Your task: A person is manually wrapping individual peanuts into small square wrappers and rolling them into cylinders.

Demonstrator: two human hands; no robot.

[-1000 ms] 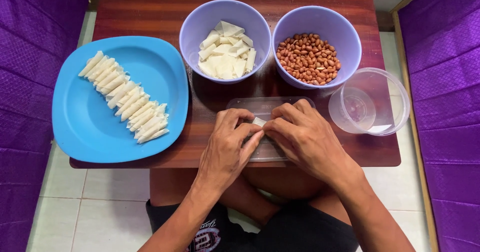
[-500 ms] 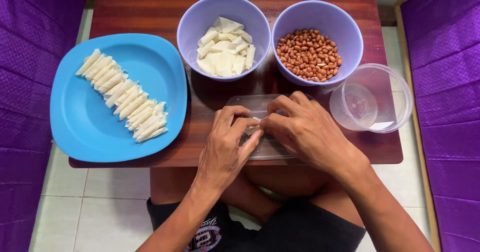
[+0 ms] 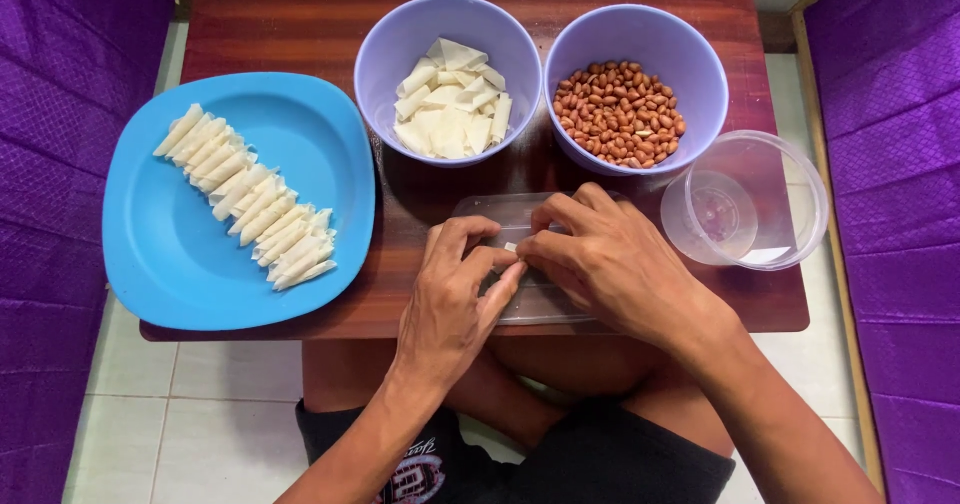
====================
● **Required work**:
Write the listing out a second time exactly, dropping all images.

● **Result of this exercise**:
Your task: A person is manually wrapping individual peanuts into small square wrappers and rolling them into cylinders.

Demonstrator: two human hands; no robot.

[-1000 ms] 
[-500 ms] 
[+0 ms] 

No part of the exercise is left unanswered.